Fanny Ardant dans La maladie de la mort de Marguerite Duras

Fanny Ardant est en elle-même un mystère ; et si en plus, toute de noir vêtue jusque sur des hauts talons telle une Jackie kennedy aux obsèques de John, la comédienne s’avance de la pénombre sur la vaste scène totalement dépouillée du Théâtre de la Madeleine vers un angle de convergence avec une chute de lumière diaphane, c’est alors en souveraine de la pensée magique qu’elle se pose dans un sourire indéfinissable... jouant de ses mains avec la lame d’un coupe-papier laissant présager une destinée funeste.

Avant que la « longue dame brune » n’ait dit le moindre mot, tout est dit et Duras n’a plus qu’à transformer l’essai en preuves à conviction qu’une impasse s’est refermée sur « elle m’aime ».

Enjeu absolu d’une boucle tripolaire, l’amour est en effet l’objet d’une convoitise partagée en trio de prétendants, la femme, l’homme et la narratrice, à ceci près que Marguerite Duras souhaitait que cette dernière fût également un mâle.

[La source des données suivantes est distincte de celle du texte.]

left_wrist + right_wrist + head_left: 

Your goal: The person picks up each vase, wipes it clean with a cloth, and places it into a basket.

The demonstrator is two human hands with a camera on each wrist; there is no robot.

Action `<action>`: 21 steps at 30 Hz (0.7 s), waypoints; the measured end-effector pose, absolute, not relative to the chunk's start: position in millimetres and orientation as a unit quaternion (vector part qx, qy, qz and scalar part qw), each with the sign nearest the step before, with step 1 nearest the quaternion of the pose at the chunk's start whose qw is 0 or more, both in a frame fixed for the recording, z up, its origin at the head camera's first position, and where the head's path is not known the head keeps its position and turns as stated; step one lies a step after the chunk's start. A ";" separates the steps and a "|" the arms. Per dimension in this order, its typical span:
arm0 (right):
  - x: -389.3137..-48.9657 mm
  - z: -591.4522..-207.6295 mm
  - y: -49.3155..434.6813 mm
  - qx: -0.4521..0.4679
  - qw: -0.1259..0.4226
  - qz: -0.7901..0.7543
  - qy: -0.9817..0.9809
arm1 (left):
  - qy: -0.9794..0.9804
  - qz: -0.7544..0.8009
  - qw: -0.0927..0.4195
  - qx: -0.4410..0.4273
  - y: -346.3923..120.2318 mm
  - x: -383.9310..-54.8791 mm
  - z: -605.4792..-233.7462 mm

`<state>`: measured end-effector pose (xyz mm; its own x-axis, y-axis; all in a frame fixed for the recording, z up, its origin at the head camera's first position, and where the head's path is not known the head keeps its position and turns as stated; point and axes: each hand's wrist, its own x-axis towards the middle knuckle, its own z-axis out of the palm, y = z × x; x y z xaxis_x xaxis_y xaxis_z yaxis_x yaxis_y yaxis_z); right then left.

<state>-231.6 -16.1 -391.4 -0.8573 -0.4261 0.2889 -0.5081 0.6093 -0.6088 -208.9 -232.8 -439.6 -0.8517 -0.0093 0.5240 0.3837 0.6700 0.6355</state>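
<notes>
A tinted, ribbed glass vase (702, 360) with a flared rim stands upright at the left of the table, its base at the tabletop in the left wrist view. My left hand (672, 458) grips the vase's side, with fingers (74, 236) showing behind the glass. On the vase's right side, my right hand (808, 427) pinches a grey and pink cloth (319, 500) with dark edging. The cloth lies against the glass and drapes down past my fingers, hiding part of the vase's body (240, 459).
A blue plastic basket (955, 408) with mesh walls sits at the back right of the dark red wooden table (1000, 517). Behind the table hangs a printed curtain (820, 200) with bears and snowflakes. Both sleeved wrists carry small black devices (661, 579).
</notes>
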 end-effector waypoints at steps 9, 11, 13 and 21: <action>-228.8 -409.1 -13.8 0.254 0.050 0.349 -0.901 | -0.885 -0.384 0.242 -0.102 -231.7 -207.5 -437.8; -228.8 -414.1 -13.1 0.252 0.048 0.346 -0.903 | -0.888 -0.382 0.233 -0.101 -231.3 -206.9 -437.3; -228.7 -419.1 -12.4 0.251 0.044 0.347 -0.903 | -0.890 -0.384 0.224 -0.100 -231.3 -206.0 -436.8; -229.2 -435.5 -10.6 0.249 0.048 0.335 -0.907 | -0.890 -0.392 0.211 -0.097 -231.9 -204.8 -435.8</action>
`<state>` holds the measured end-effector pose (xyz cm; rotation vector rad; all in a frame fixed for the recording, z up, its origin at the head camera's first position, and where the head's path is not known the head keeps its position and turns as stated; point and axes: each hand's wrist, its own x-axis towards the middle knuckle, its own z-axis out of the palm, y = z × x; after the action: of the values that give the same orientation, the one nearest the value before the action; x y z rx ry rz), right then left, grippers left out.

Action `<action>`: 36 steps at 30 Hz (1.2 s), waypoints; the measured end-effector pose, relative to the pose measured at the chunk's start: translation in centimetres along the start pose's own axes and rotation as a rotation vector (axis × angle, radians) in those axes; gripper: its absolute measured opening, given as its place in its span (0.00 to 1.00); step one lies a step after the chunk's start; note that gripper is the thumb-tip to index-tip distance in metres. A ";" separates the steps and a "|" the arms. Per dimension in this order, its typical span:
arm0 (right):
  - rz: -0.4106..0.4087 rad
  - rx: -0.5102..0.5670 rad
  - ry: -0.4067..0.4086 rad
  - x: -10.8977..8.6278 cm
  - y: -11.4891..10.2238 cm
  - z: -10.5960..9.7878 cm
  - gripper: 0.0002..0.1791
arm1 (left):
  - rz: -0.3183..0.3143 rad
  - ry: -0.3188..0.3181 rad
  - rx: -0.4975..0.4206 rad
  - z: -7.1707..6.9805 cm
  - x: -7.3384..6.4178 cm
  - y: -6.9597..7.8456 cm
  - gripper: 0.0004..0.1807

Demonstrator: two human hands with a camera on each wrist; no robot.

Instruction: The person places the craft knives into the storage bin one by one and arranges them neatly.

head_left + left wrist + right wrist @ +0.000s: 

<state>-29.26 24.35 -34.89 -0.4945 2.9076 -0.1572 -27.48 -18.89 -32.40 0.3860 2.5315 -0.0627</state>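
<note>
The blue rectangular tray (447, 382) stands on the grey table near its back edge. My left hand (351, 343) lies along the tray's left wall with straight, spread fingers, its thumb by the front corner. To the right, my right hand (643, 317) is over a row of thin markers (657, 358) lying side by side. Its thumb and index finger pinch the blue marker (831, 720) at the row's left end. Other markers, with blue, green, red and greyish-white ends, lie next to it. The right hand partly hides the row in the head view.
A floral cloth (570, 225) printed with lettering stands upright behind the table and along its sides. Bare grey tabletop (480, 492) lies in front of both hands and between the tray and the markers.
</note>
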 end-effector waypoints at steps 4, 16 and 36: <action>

En tous cas, c’est bien ici Fanny Ardant qui endosse à elle seule le rôle des trois protagonistes pour tenter à trente reprises jusqu’au 9 juillet de rapprocher leur « souffrance à être seul » sans jamais parvenir à identifier ce mal par une autre nosologie que l’incapacité foncière à aimer.

Avant que l’actrice ne tourne résolument le dos au quatrième mur, tout est joué et Duras n’a pas à rendre compte de l’échec viscéral, il suffit à l’auteur de soulever le voile des intuitions : « Ainsi cependant vous avez pu vivre cet amour de la seule façon qui puisse se faire pour vous, en le perdant avant qu’il soit advenu. »

Ainsi l’incommunicabilité des sexes se heurtant de front à la barrière du plaisir, même l’argent n’aura pas réussi à résoudre le verrou de la plénitude à deux.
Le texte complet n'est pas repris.